Discussion in 'Jobseekers' started by Ms Independant, Feb 10, 2016.

  1. Ms Independant

    Ms Independant New commenter

    I had an interview today, and once again only other teachers interviewed were NQT's.

    In the feedback I was told I was basically too expensive ( I have been teaching 10 years). Why do school's interview you, when they know what you earn and your experience?

    I wonder what you can do to remain in teaching, when you also want to move school?

    It seems that the only option is to move out of teaching, even though the feedback from interview was really good.
  2. TheoGriff

    TheoGriff Star commenter

  3. Ms Independant

    Ms Independant New commenter

    Thank you, Theo :) I have read the post.

    The only positive note was the Head asked me why I wasn't applying for Assistant Head jobs as I would be an asset to a struggling school who needed a strong teacher, with clear direction, who could also offer support to staff and apparently, the panel agreed that that was me.

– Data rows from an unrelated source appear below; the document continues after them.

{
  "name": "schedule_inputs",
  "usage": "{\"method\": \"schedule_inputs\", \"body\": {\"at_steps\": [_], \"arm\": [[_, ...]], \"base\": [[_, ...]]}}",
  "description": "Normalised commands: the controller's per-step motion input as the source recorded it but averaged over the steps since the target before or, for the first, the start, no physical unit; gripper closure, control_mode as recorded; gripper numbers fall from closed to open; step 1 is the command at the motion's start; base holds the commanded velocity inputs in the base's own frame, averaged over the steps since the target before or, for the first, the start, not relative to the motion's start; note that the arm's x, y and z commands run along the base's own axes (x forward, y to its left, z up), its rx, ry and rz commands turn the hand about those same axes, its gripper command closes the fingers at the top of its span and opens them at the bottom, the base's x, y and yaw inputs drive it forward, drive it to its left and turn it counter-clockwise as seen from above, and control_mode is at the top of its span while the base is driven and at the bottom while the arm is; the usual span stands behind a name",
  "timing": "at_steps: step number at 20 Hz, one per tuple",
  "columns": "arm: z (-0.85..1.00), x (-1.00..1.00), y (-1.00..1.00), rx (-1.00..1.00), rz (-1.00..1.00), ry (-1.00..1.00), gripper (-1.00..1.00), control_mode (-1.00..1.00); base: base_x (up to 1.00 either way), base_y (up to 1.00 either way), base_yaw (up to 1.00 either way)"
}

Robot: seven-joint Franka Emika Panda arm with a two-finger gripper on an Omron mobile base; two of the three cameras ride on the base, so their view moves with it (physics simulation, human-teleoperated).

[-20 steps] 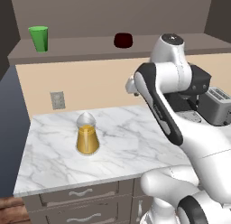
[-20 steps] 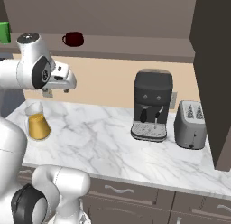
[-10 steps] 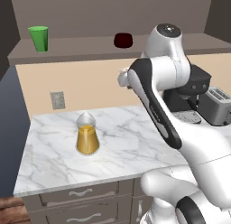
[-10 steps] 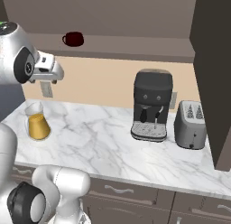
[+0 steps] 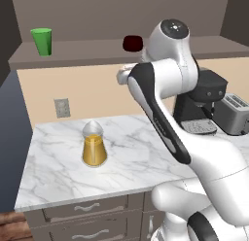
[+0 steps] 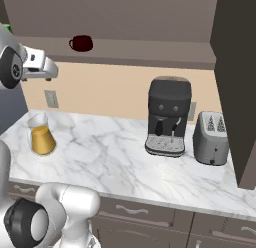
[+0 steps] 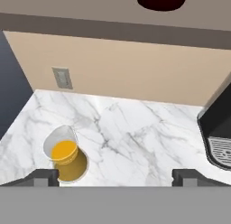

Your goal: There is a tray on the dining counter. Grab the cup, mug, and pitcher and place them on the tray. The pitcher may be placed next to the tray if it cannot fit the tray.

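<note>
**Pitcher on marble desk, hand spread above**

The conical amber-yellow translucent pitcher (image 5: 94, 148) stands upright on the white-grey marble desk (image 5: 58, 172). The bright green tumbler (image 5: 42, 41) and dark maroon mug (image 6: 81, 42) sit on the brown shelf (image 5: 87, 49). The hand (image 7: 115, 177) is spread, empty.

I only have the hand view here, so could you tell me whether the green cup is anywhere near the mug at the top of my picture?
Observer: Yes. In the left base view the cup stands on the same high shelf as the mug, well apart from it, toward the shelf's far end.
Operator: Thank you. What stands beside the black machine at my right edge?
Observer: A silver toaster stands next to the coffee machine on the marble worktop.
Operator: And is the pitcher upright?
Observer: Yes, the pitcher stands upright near the worktop's other end.
</note>
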Motion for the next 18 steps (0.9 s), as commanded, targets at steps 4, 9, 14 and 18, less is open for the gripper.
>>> {"method": "schedule_inputs", "body": {"at_steps": [4,9,14,18], "arm": [[0.26,0.00,0.28,0.00,0.02,-0.12,-1.00,-1.00],[0.28,0.00,0.26,0.00,0.01,-0.12,-1.00,-1.00],[0.33,0.00,0.17,0.05,0.00,-0.15,-1.00,-1.00],[0.33,0.00,0.14,0.12,0.00,-0.09,-1.00,-1.00]], "base": [[0.00,0.00,0.00],[0.00,0.00,0.00],[0.00,0.00,0.00],[0.00,0.00,0.00]]}}
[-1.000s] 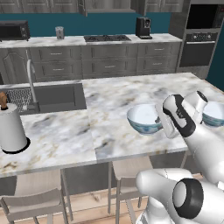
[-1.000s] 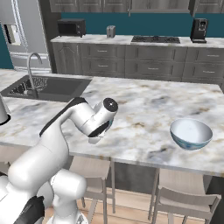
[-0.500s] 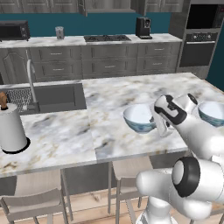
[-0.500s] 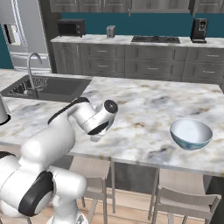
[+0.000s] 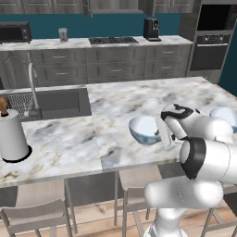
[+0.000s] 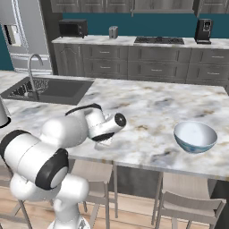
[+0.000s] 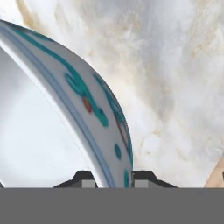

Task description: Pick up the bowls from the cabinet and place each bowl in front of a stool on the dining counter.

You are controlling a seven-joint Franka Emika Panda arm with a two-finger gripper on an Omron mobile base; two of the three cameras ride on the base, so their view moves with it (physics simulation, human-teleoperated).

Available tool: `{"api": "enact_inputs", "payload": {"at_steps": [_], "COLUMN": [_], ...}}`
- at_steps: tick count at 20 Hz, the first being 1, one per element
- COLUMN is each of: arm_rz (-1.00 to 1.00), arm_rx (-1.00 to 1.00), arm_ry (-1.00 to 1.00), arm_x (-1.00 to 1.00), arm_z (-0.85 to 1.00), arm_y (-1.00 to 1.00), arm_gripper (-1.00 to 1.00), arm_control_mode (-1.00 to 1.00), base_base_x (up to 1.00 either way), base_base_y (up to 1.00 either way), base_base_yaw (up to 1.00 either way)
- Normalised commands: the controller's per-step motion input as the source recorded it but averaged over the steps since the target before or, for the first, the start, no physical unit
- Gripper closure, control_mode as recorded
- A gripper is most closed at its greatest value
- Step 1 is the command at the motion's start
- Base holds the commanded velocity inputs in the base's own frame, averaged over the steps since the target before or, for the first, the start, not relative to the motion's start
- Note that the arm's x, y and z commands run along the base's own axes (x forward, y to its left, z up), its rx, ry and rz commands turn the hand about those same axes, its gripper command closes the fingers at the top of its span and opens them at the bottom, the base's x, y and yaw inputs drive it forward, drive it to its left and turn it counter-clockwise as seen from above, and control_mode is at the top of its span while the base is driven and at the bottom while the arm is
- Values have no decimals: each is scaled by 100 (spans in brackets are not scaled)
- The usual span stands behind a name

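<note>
My gripper (image 5: 163,136) is shut on the rim of one white bowl (image 5: 143,128) with teal and red patterns. The bowl is low over the dining counter (image 5: 120,102), near its front edge; I cannot tell whether it touches the marble. In the hand view the bowl's patterned wall (image 7: 87,100) curves up from between my gripper (image 7: 113,179)'s two tips, with the white inside to the left. The second bowl (image 6: 195,135) stands upright on the counter (image 6: 152,107) further right, also at the right edge of the left base view (image 5: 225,115). The cabinet is out of view.
A stool (image 5: 136,178) stands under the counter edge just below the held bowl, another stool (image 6: 190,208) below the second bowl. An inset sink (image 5: 51,102) with faucet (image 5: 32,88) and a paper towel roll (image 5: 11,136) are to the left.
The arm has carried the bowl left and toward the counter's front edge, and lowered it. The second bowl has stayed in place.
</note>
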Motion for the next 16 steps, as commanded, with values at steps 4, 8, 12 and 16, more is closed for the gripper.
{"api": "enact_inputs", "payload": {"at_steps": [4, 8, 12, 16], "arm_rz": [0, 0, 0, 0], "arm_rx": [0, 0, 0, 0], "arm_ry": [0, 0, 0, 0], "arm_x": [4, 0, 0, 0], "arm_z": [-37, -7, 0, 10], "arm_y": [0, 1, 0, -2], "arm_gripper": [100, 100, -100, -100], "arm_control_mode": [-100, -100, -100, -100], "base_base_x": [0, 0, 0, 0], "base_base_y": [0, 0, 0, 0], "base_base_yaw": [0, 0, 0, 0]}}
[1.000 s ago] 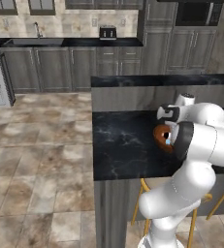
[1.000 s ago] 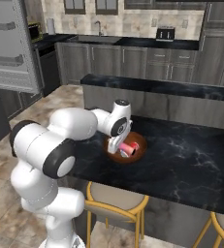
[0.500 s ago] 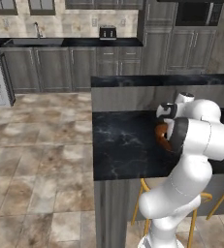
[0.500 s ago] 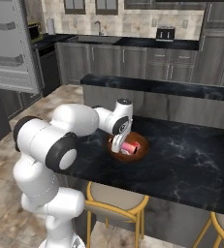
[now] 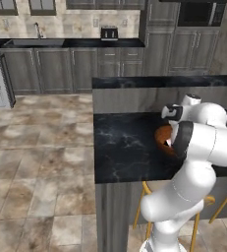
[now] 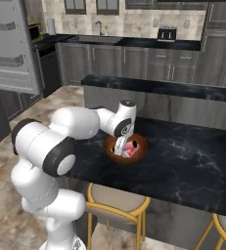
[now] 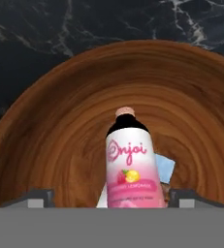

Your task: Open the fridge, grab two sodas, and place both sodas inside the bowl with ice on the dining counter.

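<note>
The black marble table [image 6: 192,161] carried the brown wooden bowl [image 6: 141,144] near its front edge; the white arm [image 6: 80,124] bent down over the bowl; inside lay a pink soda [image 7: 131,167], cap pointing away from the hand, touching whitish ice [image 7: 166,169]; the jaws stood open either side of it, not gripping.

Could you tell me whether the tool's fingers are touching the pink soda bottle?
Apart: in the hand view, the dark fingers stand wide on either side of the pink soda bottle, with wooden bowl showing between.
</note>
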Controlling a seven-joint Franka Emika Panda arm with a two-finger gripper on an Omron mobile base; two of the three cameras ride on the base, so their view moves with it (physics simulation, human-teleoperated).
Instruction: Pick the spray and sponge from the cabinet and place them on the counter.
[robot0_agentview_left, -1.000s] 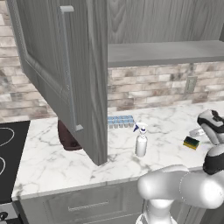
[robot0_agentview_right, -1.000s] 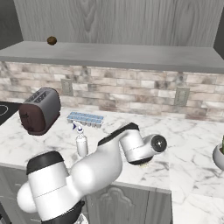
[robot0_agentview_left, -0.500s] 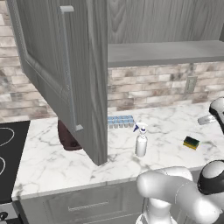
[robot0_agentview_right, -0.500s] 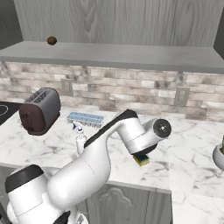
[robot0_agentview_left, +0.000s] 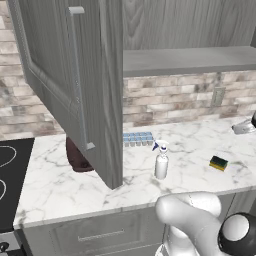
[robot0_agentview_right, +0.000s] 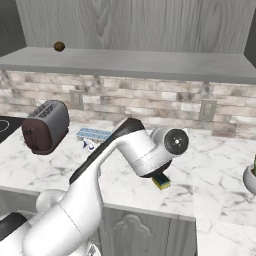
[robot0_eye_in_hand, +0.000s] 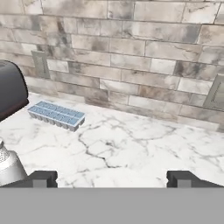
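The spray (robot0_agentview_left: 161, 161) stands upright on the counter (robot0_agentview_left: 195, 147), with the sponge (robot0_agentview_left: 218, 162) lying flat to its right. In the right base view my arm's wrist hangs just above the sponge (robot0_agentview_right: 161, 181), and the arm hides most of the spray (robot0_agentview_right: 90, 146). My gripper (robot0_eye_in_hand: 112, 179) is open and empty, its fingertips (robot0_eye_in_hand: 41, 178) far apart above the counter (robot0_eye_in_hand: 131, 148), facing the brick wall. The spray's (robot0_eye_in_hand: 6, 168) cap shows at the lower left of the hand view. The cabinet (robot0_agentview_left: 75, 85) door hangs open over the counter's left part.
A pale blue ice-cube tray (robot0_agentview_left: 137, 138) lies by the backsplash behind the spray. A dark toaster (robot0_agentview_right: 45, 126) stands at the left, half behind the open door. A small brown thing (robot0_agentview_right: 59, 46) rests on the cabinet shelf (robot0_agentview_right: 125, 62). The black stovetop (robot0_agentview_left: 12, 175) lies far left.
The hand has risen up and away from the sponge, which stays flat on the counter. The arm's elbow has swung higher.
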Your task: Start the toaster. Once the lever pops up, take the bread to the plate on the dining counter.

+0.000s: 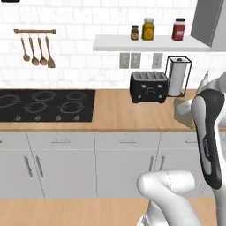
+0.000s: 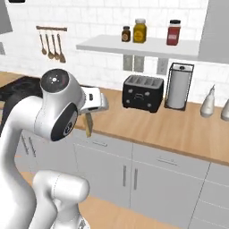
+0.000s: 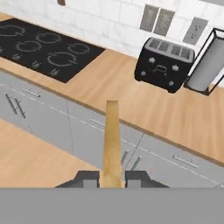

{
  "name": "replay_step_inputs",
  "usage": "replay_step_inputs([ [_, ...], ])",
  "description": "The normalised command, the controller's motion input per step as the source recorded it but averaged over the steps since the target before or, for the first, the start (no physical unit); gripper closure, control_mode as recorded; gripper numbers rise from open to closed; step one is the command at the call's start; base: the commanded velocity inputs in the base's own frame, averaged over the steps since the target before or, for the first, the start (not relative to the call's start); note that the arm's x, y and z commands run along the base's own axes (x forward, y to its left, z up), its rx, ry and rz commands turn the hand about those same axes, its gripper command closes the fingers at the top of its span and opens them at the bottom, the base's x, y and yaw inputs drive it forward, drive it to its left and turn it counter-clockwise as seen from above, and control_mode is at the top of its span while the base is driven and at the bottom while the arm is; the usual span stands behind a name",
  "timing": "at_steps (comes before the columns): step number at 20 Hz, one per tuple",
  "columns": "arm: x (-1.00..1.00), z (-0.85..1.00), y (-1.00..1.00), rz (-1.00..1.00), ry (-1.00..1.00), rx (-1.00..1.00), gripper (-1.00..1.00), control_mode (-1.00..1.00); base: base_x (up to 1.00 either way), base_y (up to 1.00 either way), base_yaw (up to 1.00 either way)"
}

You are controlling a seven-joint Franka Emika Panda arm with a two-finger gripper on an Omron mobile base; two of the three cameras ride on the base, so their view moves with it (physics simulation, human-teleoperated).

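My gripper (image 3: 112, 177) is shut on the bread (image 3: 112, 135), a thin tan slice seen edge-on between the two fingers. From the right base view, the bread (image 2: 88, 124) hangs below the gripper (image 2: 89, 112), out over the front edge of the worktop. It also shows as a tan square (image 1: 183, 110) beside my forearm in the left base view. The black four-slot toaster (image 1: 148, 87) (image 2: 143, 93) (image 3: 165, 64) stands at the back of the worktop, well beyond the gripper, its slots empty. The plate and the dining counter are out of view.
A black cooktop (image 1: 46, 105) (image 3: 41, 50) lies left of the toaster. A paper towel holder (image 2: 178, 86) stands to its right, with pale bottles (image 2: 208, 102) further right. A shelf with jars (image 1: 148, 29) hangs above. Grey cabinets (image 2: 129, 170) front the worktop.
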Motion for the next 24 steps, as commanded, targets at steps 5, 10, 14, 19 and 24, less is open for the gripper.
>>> replay_step_inputs([
  [5,0.0,0.0,0.0,0.0,0.0,0.0,1.0,1.0,-0.17,0.04,0.89],
  [10,0.0,0.0,0.0,0.0,0.0,0.0,1.0,1.0,0.0,0.11,0.98],
  [14,0.0,0.0,0.0,0.0,0.0,0.0,1.0,1.0,0.01,0.15,0.99],
  [19,0.0,0.0,0.0,0.0,0.0,0.0,1.0,1.0,0.13,0.17,0.96],
  [24,0.0,0.0,0.0,0.0,0.0,0.0,1.0,1.0,-0.04,0.03,0.9],
])
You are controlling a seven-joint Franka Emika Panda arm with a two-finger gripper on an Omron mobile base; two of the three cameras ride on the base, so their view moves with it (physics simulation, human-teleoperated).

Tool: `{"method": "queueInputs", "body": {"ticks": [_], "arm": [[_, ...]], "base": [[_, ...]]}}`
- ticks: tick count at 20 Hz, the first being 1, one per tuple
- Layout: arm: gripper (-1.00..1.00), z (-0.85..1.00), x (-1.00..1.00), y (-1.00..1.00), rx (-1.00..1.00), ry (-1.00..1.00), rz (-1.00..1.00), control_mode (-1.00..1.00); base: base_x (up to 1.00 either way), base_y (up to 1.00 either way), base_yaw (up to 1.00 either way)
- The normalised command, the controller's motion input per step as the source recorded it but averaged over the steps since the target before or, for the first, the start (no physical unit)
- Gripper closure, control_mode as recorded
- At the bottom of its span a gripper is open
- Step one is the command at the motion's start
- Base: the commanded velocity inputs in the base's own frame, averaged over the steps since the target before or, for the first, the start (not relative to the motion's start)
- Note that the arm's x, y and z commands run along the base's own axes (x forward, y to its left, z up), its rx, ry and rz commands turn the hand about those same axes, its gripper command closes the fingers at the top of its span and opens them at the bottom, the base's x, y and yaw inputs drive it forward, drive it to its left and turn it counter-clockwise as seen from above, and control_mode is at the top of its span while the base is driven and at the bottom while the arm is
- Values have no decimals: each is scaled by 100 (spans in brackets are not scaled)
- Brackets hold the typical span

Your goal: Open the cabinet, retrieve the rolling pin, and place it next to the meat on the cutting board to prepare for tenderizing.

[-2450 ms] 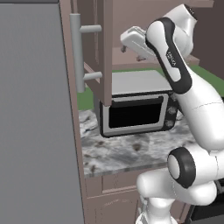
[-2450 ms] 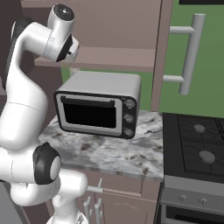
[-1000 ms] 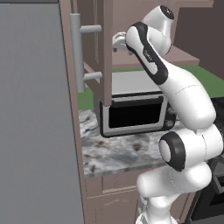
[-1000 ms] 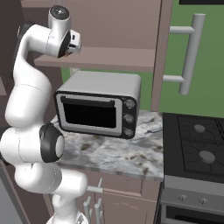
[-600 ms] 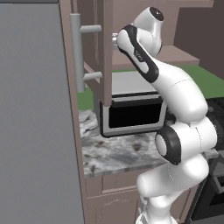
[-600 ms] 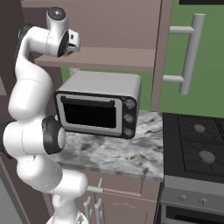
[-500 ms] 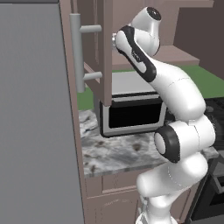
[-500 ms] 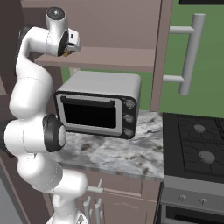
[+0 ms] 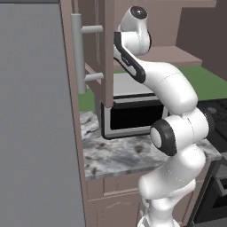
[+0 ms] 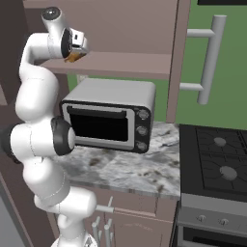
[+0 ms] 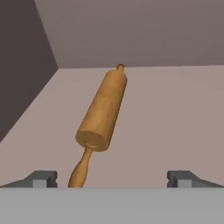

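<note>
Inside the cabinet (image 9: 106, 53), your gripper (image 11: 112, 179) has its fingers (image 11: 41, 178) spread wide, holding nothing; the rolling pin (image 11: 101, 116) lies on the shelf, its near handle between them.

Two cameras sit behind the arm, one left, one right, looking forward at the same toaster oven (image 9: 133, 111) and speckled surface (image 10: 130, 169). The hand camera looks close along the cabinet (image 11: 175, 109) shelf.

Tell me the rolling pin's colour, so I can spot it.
Light orange-brown wood; the rolling pin shows best in the hand view.
</note>
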Motion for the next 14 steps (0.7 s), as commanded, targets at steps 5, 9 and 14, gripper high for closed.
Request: {"method": "queueInputs", "body": {"ticks": [5, 9, 14], "arm": [[-100, -1, 28, 6, -4, 0, -14, -100], [-100, -3, 18, 1, 0, 0, -12, -100], [-100, 0, 9, 0, 0, 0, -6, -100]], "base": [[0, 0, 0], [0, 0, 0], [0, 0, 0]]}}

    However, they don't have any jobs coming up in SLT, otherwise she said she would have snapped me up.
  4. alla_ova

    alla_ova Occasional commenter

    It happened to me too.. and to many others. We know how you feel. I would agree with the info in the link provided: don’t believe the feedback, because they won’t tell you the real reason anyway.
  5. welshwizard

    welshwizard Established commenter Forum guide

    The threat of legislation hangs over most recruitment so honest answers are rare. However if you have been teaching 10 years and are only applying for classroom posts then the advice given to you was very constructive.
    You also need to realise that NQTs are coming out of training with updated information and approaches- having interviewed experienced teachers and NQTs the NQTs often look fresher and hungrier - regardless of the salary issues.
  6. Kartoshka

    Kartoshka Established commenter

    Because they need a decent teacher. If they can get a decent teacher who is an NQT (and therefore less expensive), then they may well do that. But if the NQTs do not seem good enough, then it might seem worth paying more for a more experienced teacher. They won't know what kind of applicants they have until they interview them.